En 2012, la belle découverte du rock anglais se nommait Jake Bugg. Son premier album éponyme allait devenir une petite révolution. Un an plus tard, le jeune auteur-compositeur de 19 ans (seulement) revient déjà avec Shangri La signé sur le label Mercury, un album plus brut, plus mature, aux parfums d’Amérique. Un tout autre style qui rend cet album riche et superbe.
Comment peut-on musicalement captiver si vite l’attention du public lorsqu’on est un môme de 17-18 ans ? Le talent seul-suffit ? La personnalité ? L’histoire du gars ? Concernant Jake Edwin Kennedy, alias Jake Bugg, c’est tout à la fois. Ce petit mec originaire de Nottingham a non seulement une voix, mais aussi des textes forts et des mélodies à tomber. Associé à Iain Archer dans l’écriture des morceaux, ce second album intitulé Shangri La fut produit par le monstre américain Rick Rubin, qui a notamment travaillé avec les Red Hot, Metallica, Aerosmith, Weezer, Adele, Lana Del Rey (la liste est interminable…). L’enregistrement s’est déroulé dans son studio Shangri-La à Malibu, Californie… qui a donc donné son nom à l’album.
D’où également la belle influence de la country et de la folk américaine sur cet album. Ça sent effectivement le road trip sur la Côte Ouest à plein nez. Avec la voix (un tantinet nasillarde) et les paroles soignées de Bugg, la recette fonctionne à merveille. On le constate dès le premier titre There’s a Beast and We All Feed It, à coup de contrebasse et de clapping. Les deux premiers singles What Doesn’t Kill You et Slumville Surprise (mention spéciale pour le solo de gratte électrique) suivent de près. Deux titres vifs, énergiques, qui accrochent de suite l’oreille. Les guitares s’excitent, rugissent, vrombissent. C’est sur les chapeaux de roue qu’on entame Shangri La. On sait alors que Bugg a fait le choix de proposer quelque chose de différent.
L’alternance des titres dansants et accrocheurs avec les balades et mélodies plus simples s’opère tout naturellement. On apprécie autant lorsque le jeune anglais s’affole sur sa guitare et fait ressortir son côté rockeur que lorsque qu’il la caresse et joue les romantiques comme il sait si bien le faire (Me and You, A Song About Love, Pine Trees). On se croirait au bal de promo.

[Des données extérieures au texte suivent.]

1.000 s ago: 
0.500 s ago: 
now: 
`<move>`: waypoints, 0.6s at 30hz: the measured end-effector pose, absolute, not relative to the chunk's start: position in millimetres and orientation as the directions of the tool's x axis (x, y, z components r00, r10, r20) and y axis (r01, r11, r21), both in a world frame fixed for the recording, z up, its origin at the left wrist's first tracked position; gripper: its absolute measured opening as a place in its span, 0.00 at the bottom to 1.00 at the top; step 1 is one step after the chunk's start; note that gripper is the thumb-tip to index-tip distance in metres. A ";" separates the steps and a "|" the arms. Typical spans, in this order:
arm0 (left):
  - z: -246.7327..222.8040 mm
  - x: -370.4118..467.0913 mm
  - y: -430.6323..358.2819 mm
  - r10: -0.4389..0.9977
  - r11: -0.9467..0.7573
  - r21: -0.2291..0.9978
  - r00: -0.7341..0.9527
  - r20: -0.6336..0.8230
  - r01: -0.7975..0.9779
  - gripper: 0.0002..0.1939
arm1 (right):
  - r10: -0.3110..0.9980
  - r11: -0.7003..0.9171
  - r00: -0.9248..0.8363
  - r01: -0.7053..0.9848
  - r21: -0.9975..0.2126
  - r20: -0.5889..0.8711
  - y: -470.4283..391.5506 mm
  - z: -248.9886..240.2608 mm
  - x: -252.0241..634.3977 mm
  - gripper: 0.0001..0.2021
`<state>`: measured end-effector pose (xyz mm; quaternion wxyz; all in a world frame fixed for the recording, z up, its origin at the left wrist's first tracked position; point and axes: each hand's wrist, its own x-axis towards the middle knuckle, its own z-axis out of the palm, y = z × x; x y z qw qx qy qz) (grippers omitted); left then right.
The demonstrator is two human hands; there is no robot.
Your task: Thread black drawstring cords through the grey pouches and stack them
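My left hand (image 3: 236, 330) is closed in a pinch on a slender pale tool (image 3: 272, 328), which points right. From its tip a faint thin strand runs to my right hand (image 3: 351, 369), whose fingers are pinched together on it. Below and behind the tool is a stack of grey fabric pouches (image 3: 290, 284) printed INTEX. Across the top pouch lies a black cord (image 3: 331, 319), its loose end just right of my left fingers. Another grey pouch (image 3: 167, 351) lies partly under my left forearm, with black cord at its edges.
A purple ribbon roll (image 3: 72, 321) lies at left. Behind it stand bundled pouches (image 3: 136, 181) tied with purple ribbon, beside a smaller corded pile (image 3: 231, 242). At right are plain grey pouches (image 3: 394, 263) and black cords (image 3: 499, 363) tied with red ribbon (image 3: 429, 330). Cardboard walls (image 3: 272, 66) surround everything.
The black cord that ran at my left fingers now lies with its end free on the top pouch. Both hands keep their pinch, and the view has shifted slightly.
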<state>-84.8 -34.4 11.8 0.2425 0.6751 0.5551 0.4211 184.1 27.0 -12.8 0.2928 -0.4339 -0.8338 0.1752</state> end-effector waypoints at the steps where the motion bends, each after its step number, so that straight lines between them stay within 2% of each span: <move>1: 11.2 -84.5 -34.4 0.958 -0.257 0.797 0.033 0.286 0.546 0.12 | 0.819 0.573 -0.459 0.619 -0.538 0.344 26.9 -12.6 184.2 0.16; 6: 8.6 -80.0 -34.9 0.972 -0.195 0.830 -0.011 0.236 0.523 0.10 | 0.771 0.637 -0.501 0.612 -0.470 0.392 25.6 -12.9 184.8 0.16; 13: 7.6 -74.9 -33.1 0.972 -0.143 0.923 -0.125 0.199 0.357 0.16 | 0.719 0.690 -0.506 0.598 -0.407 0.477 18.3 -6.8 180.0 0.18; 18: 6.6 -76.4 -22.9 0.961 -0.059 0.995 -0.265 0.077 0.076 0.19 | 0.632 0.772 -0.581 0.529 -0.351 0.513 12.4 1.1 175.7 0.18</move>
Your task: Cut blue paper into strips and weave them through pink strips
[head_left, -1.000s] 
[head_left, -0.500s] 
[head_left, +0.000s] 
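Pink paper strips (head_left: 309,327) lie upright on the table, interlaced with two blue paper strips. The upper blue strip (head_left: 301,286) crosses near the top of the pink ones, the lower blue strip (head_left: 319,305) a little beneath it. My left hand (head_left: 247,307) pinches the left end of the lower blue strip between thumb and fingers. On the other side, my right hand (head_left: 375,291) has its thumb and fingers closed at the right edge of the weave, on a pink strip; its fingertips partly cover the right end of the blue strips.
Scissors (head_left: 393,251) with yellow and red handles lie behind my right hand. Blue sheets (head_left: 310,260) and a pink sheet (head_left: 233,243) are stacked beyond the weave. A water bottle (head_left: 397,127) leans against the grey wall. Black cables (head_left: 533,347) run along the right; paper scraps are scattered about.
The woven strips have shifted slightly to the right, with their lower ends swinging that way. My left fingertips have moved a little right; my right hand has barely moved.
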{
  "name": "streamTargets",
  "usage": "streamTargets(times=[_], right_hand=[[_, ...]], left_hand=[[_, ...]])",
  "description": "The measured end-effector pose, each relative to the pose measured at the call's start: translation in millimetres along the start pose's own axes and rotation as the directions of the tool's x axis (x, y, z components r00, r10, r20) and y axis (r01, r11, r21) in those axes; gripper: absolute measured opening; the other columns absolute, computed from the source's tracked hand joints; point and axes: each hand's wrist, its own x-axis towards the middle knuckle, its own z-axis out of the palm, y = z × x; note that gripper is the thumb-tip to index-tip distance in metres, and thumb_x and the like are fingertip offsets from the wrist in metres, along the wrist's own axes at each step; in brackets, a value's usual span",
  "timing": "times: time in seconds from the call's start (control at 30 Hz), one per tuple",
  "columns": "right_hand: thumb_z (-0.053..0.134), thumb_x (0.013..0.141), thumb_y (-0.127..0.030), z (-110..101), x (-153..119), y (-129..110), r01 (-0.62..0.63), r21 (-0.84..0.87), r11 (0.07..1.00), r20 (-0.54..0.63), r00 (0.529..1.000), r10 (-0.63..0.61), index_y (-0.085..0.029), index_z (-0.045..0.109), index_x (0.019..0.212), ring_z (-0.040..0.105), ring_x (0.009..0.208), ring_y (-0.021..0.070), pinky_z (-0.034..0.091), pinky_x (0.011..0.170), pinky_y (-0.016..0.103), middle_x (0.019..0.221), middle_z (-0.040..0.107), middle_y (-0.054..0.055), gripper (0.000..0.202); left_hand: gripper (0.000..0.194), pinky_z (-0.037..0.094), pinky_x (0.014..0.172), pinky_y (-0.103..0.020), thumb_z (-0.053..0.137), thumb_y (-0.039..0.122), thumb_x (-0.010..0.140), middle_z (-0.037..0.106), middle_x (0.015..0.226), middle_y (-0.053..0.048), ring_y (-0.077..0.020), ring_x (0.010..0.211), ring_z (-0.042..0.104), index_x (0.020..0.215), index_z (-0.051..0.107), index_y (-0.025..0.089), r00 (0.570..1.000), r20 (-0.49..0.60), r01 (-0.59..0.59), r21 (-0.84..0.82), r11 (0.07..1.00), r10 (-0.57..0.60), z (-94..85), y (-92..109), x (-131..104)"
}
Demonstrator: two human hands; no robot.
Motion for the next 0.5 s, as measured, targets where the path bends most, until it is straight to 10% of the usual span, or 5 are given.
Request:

Les excellents Messed Up Kids, All Your Reasons et Kitchen Tables sont plus dans la lignée du premier album, tandis que le morceau Simple Pleasures rayonne au beau milieu de ce nouveau disque. De la folk, du blues, de l’indie, le cocktails d’influences musicales est si savoureux. L’album s’achève lentement sur Storm Passes Away aux accents country, où Bugg chante seul avec sa guitare, un morceau aux racines très américaines qui boucle tout en douceur ce très bon Shangri La.
Jake Bugg a démontré son statut de songwriter accompli. Suite à une décision audacieuse de présenter autre chose (le style musical, le studio d’enregistrement, le producteur), l’album Shangri La est certainement meilleur que Jake Bugg dans ses mélodies et ses changements de rythmes. Ce petit côté américain lui va comme un gant. On attend vraiment de voir ce que ça donnera sur scène. Jake Bugg nous avait séduit le Trianon en mars dernier, on s’attend à ce qu’il triomphe à l’Olympia jeudi qui vient.